На четвертой перемене он получил от Мишки Соболя текст письма. Чтение его не доставило Рыбакову особого удовольствия. Оно было слишком почтительно. Оно не предъявляло никаких требований. Это скорее ходатайство о помиловании и едва ли шаг вперед на мятежном пути гимназистов. Правда, письмо, которое, как говорят, читалось перед всем классом и утверждено всеми, – это всё же зачаток общественного движения. Тогда всё же налицо шаг вперед, а впрочем…
Рыбаков не мог решить до конца своих сомнений и принес их вместе с текстом письма на вечернее собрание. Инициативная группа оказалась радикальней, чем думал Рыбаков, её созывая.
С первых же минут собрания стало ясно, что каждый в отдельности, скрываясь от других, многое передумал и многим мучился. Почти все тайком читали нелегальные и легальные политические брошюры, и теперь всем захотелось вдруг поделиться своими заветными мыслями. Все заспорили, загорячились, и едва ли не всех горячей Ситников, хотя обычно он выступал в качестве примирителя спорщиков. Было во всей атмосфере этого первого собрания, разительно отличавшегося от обычных гимназических сборищ, что-то совершенно новое, что волновало и подымало каждого над обычным уровнем собственных мыслей и ощущений. Силы каждого и уверенность удесятерились так же, как и резкость суждений.

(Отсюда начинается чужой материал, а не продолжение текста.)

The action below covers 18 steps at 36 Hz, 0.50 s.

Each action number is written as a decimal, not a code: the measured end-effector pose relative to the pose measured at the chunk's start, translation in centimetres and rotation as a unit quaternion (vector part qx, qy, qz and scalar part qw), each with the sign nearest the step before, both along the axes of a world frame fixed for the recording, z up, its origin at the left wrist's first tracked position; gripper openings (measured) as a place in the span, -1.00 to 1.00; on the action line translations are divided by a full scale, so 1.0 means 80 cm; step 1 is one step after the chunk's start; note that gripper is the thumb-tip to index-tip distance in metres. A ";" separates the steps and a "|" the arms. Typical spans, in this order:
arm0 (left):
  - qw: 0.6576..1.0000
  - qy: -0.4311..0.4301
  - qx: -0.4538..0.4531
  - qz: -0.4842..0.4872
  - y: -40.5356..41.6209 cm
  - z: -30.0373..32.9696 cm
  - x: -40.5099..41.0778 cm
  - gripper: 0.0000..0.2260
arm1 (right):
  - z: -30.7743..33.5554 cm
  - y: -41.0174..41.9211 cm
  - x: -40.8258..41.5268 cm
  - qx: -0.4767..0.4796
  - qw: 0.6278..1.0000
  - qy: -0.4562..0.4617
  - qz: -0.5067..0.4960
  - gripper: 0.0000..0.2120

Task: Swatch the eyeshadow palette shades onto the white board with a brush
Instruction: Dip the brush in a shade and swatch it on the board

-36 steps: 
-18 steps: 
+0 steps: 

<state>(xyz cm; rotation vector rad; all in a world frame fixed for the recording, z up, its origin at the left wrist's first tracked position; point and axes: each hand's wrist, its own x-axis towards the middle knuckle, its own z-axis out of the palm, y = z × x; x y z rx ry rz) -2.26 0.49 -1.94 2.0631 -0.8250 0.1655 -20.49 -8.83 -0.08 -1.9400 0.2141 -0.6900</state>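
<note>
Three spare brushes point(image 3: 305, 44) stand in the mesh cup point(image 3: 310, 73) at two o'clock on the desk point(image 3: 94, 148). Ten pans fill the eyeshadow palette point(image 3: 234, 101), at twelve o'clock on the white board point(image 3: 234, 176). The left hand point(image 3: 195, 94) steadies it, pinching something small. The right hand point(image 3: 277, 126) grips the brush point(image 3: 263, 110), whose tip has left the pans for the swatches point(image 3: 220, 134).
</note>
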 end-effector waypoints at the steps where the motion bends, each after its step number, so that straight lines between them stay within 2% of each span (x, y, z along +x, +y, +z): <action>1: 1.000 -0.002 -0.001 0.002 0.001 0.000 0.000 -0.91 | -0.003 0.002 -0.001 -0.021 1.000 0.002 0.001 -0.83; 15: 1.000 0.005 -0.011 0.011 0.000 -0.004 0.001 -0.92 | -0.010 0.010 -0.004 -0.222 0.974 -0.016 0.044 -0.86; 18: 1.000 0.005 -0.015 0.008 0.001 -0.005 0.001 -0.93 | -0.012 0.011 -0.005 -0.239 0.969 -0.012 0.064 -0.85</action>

Письмо пятиклассников было решительно и дружно осуждено, особенно его почтительный тон.
– Не просить, товарищи, а требовать мы должны осуществления своих прав, – сказал Фетисов, и все в один голос его поддержали.
Несмотря на обилие споров, не относившихся, по-видимому, к делу, собрание пришло ко многим практическим решениям. Был организован «Гимназический комитет борьбы за свободную школу». Решено было создать поклассные группы комитета, и выделены были тут же классные организаторы. Была избрана редакционная коллегия «Газеты Архангельской Ломоносовской гимназии», которая должна была выходить еженедельно и печататься на гектографе. Было решено предъявить требование об оставлении Никишина в гимназии и позже выработать и предъявить требования об изменении школьного режима. Постановлено было связаться с петербургскими гимназиями – Введенской и Столбовской, богатыми многолетним опытом работы, которая только зарождалась в Архангельске.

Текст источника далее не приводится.